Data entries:
= = = =

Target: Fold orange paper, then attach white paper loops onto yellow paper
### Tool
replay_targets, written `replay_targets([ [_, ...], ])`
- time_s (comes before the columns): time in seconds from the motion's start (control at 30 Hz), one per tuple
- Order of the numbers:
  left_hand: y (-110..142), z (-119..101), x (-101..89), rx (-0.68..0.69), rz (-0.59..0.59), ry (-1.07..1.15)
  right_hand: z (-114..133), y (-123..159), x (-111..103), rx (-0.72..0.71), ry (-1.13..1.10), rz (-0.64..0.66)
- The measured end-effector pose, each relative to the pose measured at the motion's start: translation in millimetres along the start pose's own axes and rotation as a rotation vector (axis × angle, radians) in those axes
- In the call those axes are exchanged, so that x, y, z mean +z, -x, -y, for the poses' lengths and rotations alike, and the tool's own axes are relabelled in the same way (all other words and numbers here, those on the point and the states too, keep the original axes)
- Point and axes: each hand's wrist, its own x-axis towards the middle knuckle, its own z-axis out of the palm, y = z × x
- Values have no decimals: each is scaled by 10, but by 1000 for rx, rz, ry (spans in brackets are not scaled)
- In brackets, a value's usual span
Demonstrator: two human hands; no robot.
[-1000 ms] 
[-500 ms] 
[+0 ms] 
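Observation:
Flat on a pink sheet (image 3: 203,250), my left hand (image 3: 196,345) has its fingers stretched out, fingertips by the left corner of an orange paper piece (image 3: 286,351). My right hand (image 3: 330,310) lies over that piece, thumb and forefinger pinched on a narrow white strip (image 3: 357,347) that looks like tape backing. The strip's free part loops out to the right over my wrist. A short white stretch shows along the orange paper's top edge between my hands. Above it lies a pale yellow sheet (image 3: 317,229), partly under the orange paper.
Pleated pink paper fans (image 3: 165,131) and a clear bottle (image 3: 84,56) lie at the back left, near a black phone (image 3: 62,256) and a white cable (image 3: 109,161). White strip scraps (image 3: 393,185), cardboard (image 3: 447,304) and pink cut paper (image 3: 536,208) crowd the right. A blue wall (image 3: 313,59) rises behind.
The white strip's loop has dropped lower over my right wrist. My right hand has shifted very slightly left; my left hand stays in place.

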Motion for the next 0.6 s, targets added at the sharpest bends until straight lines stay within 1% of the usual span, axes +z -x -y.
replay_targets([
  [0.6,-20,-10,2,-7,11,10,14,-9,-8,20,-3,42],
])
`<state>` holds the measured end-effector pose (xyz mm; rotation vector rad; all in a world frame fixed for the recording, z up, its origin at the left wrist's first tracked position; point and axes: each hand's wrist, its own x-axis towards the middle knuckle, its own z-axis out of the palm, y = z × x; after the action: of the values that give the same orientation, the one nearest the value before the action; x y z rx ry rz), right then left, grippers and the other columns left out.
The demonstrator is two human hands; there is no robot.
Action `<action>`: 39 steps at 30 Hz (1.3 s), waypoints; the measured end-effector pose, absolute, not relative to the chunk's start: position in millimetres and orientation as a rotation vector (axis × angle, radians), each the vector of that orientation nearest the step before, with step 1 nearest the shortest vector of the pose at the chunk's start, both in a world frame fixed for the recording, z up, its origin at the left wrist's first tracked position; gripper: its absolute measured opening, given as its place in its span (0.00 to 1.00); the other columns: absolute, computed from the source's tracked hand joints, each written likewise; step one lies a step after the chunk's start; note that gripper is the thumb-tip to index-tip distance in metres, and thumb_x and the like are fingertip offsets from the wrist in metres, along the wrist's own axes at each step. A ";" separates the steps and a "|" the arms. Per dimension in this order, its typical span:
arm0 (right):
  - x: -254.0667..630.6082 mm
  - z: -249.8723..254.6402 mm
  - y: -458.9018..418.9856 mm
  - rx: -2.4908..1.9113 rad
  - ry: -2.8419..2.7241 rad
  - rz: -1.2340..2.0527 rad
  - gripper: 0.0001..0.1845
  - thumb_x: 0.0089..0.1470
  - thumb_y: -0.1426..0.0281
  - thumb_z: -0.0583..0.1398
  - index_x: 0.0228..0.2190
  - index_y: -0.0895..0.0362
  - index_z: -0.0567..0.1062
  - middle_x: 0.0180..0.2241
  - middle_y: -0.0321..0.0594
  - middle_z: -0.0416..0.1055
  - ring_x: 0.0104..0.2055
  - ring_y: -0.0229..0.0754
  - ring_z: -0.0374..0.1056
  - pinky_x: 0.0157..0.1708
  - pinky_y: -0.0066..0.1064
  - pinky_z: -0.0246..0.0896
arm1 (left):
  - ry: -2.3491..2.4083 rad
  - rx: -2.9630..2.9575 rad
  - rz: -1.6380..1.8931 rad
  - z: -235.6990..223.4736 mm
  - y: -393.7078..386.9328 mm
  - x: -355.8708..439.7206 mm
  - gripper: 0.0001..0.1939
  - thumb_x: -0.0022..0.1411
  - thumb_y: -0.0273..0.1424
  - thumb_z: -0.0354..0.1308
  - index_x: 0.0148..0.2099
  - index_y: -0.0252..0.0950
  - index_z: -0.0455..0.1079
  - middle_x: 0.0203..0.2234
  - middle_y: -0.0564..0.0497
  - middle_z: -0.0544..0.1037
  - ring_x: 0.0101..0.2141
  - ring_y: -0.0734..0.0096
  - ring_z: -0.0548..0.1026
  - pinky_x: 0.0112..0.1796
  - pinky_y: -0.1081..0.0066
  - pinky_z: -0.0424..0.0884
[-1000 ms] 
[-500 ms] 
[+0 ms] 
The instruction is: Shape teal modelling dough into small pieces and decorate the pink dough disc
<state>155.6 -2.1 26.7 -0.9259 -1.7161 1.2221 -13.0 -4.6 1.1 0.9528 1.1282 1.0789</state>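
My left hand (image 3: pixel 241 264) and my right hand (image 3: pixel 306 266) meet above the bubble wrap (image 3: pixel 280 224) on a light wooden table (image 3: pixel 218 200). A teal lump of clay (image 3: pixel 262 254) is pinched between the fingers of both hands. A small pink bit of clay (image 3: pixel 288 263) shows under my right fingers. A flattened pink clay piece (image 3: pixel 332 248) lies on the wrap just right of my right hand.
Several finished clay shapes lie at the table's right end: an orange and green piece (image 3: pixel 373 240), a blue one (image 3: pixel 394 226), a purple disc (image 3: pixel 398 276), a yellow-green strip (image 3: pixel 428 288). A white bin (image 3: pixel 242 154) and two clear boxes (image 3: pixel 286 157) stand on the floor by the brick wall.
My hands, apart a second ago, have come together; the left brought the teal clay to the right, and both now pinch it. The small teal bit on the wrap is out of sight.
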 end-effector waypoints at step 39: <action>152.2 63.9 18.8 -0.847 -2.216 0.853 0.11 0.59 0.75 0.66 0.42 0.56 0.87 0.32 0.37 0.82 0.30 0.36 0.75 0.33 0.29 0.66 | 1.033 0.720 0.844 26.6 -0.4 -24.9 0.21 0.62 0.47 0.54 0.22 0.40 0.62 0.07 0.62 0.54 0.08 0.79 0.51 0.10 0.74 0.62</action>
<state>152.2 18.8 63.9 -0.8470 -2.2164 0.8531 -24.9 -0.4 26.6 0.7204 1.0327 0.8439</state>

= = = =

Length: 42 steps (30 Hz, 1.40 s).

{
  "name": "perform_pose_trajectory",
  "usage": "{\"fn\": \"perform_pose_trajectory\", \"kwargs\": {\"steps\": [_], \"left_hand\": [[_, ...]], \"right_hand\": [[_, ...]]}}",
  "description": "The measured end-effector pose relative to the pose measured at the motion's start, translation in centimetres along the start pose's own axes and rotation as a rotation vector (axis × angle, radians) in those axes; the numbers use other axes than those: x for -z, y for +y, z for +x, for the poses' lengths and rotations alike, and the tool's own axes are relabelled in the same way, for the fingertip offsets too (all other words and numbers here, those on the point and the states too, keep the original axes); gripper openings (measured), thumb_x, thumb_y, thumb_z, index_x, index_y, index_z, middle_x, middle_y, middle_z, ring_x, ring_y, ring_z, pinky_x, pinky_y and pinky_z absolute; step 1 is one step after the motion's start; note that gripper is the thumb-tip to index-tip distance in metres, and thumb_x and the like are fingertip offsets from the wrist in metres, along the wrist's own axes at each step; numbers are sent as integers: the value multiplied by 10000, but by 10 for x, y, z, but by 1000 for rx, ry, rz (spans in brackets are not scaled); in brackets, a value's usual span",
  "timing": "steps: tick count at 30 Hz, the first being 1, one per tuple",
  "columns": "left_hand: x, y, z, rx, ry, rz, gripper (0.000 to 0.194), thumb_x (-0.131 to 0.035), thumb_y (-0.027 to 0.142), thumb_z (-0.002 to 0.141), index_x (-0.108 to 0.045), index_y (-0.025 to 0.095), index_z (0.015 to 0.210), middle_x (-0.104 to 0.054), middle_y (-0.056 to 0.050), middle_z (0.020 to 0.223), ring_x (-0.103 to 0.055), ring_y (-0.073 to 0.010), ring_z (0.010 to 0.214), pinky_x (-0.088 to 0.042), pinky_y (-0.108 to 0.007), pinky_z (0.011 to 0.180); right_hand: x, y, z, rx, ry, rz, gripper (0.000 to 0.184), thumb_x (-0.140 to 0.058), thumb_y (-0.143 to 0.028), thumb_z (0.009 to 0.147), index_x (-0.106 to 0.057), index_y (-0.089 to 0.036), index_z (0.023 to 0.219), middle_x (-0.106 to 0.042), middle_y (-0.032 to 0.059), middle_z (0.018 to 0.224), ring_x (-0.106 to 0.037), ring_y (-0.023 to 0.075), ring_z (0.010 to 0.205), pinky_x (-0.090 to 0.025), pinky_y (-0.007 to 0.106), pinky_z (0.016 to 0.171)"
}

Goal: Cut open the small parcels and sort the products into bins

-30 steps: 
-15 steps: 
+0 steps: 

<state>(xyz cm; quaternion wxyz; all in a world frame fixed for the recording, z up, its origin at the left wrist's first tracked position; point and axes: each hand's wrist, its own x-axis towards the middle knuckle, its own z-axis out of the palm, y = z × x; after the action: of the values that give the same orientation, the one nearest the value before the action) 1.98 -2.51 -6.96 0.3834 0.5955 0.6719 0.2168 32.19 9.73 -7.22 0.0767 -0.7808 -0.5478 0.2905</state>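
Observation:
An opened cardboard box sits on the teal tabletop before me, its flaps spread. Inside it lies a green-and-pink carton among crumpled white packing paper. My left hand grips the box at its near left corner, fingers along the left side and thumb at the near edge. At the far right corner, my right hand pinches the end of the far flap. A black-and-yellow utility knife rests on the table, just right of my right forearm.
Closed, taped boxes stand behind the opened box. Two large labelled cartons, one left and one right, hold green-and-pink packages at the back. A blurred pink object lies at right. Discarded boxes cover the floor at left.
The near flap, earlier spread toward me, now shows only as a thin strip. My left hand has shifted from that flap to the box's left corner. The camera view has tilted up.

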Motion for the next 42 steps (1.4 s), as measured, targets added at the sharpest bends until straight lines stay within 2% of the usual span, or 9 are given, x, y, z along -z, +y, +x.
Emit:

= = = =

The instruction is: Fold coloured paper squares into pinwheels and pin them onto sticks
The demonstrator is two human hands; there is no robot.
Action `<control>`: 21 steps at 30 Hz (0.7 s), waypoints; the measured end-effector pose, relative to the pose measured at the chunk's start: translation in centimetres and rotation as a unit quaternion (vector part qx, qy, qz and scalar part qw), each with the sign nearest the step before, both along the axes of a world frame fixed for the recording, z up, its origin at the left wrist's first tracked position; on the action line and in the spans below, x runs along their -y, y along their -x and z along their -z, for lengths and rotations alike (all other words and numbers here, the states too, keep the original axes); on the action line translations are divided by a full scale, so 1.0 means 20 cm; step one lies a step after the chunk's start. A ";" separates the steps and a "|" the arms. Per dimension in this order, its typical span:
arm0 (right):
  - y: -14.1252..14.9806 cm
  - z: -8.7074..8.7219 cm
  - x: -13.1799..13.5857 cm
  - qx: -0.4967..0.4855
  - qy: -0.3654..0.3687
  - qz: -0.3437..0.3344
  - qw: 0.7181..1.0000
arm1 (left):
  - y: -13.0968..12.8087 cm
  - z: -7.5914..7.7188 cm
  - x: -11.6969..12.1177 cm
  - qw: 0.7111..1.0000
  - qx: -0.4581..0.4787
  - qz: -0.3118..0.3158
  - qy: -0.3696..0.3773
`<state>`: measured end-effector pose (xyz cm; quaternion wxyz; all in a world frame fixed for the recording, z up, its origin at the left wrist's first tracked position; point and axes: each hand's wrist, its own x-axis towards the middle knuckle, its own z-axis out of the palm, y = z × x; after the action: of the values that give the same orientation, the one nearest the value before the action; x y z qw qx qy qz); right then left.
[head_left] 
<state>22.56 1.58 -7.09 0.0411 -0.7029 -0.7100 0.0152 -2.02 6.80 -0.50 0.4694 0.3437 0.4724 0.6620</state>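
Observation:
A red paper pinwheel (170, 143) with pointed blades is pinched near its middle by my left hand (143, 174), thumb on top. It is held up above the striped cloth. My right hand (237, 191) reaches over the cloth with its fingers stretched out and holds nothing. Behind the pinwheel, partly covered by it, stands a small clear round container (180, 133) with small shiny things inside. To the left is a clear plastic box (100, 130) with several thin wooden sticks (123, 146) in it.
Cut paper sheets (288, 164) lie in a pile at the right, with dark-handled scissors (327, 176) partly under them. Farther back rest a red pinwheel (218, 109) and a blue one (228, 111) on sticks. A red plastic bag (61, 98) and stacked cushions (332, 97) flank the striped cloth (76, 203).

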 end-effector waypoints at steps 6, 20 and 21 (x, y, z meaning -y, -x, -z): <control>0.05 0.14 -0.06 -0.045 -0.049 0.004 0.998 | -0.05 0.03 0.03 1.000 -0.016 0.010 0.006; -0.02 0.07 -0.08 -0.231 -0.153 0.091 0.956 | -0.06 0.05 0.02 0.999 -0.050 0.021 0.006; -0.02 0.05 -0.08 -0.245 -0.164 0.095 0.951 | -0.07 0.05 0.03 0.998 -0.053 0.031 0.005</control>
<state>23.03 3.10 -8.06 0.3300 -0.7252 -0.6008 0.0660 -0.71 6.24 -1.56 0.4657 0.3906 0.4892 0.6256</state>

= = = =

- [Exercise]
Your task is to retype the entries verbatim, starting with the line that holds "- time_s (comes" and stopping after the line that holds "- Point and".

- [Answer for this exercise]
- time_s (comes before the columns): time in seconds from the motion's start (control at 30 Hz), one per tuple
- Order of the numbers:
  left_hand: y (-110..142), z (-119..101), x (-101..89), rx (-0.68..0.69), rz (-0.59..0.59), ry (-1.07..1.15)
  right_hand: z (-114..133), y (-123..159), x (-111..103), rx (-0.72..0.71), ry (-1.13..1.10), rz (-0.64..0.66)
- The measured end-effector pose, each relative to the pose measured at the motion's start: translation in millimetres along the start pose's own axes and rotation as a rotation vector (axis × angle, radians) in those axes
- In the call those axes are exchanged, so that x, y, z mean +z, -x, -y, for the poses' lengths and rotations alike, and the tool's own axes are relabelled in the same way (all other words and numbers here, those on the point and the states too, keep the original axes)
- Point and axes: each hand's wrist, its own x-axis towards the middle knuckle, its own z-axis out of the palm, y = z × x

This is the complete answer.